* [What is being asked]: Would you copy out the whole listing exactly as given?

::::::

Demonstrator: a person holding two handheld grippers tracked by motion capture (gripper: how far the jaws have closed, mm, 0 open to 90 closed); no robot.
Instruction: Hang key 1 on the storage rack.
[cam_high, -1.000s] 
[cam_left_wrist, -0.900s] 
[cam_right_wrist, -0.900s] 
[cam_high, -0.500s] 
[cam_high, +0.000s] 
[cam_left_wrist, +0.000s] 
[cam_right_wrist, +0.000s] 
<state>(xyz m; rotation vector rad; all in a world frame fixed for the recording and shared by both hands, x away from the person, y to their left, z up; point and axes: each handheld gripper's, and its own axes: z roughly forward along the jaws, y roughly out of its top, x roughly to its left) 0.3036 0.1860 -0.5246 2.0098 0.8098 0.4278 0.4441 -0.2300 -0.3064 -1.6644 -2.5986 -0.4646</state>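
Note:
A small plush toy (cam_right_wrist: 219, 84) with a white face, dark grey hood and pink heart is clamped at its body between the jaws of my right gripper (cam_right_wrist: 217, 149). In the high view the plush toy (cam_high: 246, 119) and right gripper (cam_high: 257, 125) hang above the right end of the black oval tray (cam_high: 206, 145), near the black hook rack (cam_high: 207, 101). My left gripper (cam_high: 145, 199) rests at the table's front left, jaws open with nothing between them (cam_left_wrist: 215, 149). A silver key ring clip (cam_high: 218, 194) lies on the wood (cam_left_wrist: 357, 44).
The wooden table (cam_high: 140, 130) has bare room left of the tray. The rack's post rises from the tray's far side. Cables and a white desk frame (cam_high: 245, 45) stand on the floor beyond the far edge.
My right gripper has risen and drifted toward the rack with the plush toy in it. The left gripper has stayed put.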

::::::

* [Exercise solution]:
Demonstrator: a person holding two handheld grippers tracked by motion capture (gripper: how far the jaws have closed, mm, 0 open to 90 closed); no robot.
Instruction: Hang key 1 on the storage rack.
[cam_high, -1.000s] 
[cam_left_wrist, -0.900s] 
[cam_right_wrist, -0.900s] 
[cam_high, -0.500s] 
[cam_high, +0.000s] 
[cam_left_wrist, +0.000s] 
[cam_right_wrist, +0.000s] 
<state>(xyz m; rotation vector rad; all in a world frame fixed for the recording and shared by both hands, x away from the person, y to their left, z up; point and axes: each handheld gripper's, and its own axes: z roughly forward along the jaws, y roughly out of its top, x roughly to its left) 0.3036 0.1860 -0.5246 2.0098 0.8098 0.4278 0.4441 -0.2300 -0.3064 -1.6644 -2.5986 -0.4646</state>
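Note:
A small plush toy (cam_right_wrist: 219, 84) with a white face, dark grey hood and pink heart is clamped at its body between the jaws of my right gripper (cam_right_wrist: 217, 149). In the high view the plush toy (cam_high: 246, 119) and right gripper (cam_high: 257, 125) hang above the right end of the black oval tray (cam_high: 206, 145), near the black hook rack (cam_high: 207, 101). My left gripper (cam_high: 145, 199) rests at the table's front left, jaws open with nothing between them (cam_left_wrist: 215, 149). A silver key ring clip (cam_high: 218, 194) lies on the wood (cam_left_wrist: 357, 44).
The wooden table (cam_high: 140, 130) has bare room left of the tray. The rack's post rises from the tray's far side. Cables and a white desk frame (cam_high: 245, 45) stand on the floor beyond the far edge.
My right gripper has risen and drifted toward the rack with the plush toy in it. The left gripper has stayed put.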

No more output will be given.